◆高校野球秋季東北大会第2日 ▽2回戦 鶴岡東0―1一関学院(11日・名取市民球場) 今春、希望枠でセンバツ出場の一関学院(岩手)は先発した右腕・飯田翔(2年)が鶴岡東(山形)打線を2安打10奪三振に抑え、完封。1―0で競り勝った。
「よっしゃ!」試合終了の瞬間、一関学院の背番号「1」飯田は、両手を空に突き上げた。鶴岡東打線にまったくチャンスを与えず、9回を零封。最終回、6番・榎本大輝(1年)のスクイズで奪った唯一の得点で、初戦を突破した。沼田尚志監督は「飯田がよく踏ん張ってくれた」と絶賛。公式戦2度目のシャットアウトを達成した飯田は、「自分の力を出し切れば負けない。全力でぶつかった結果」と胸を張った。

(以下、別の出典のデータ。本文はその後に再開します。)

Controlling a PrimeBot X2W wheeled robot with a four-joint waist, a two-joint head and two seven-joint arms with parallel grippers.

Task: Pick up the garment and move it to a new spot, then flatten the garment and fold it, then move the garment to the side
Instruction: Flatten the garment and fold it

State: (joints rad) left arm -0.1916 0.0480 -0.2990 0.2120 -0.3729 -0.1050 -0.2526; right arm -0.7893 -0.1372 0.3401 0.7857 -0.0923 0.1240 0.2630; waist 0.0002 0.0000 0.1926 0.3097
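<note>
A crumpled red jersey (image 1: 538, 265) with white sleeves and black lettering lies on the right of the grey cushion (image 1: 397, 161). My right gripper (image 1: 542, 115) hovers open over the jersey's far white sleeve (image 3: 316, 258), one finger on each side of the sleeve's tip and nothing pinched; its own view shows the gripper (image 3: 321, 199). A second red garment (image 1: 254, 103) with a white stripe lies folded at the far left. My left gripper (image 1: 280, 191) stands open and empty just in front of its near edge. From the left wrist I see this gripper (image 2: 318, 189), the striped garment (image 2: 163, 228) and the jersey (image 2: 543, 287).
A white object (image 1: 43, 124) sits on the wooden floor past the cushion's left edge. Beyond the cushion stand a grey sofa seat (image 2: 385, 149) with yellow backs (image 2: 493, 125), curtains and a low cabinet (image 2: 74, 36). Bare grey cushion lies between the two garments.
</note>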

完ぺきな投球だった。一関地区予選中、自打球を当てた左足親指の痛みも完治、立ち上がりから全開。カーブと直球でカウントを稼ぎ、「腕が振れていたので、いい感じで空振りを取れた」というチェンジアップで10K。許した安打は初回と5回の単打2本だけで、三塁さえ踏ませなかった。
悔しさをバネにした。今春、希望枠でセンバツに出場し、飯田は背番号11をつけて同級生の阿部航、菊地翔太とともにメンバー入り。しかし、“3本柱”のうち、飯田だけ登板機会がなかった。「(飯田は)あれから人一倍がんばった」と指揮官。今夏、エースナンバーを奪取。今大会直前にも、10日間で15キロ以上走り込むなど、徹底的に自分を追い込んだ。来年からセンバツの希望枠は廃止されるが、飯田は「今度は自分がチームをセンバツに連れて行って、そして甲子園で投げたい」自力で2年連続出場を引き寄せる。
◆飯田 翔(いいだ・しょう)1991年12月28日、宮城県塩釜市生まれ。17歳。小2のとき、塩釜ドラゴンズで捕手として野球を始める。塩釜中央シニアで投手に転向。中学2年で東北選抜。今春のセンバツはベンチ入りも登板なし。MAX137キロの直球とカーブ、スライダー、チェンジアップが持ち球。家族は母と姉。176センチ、70キロ。血液型A。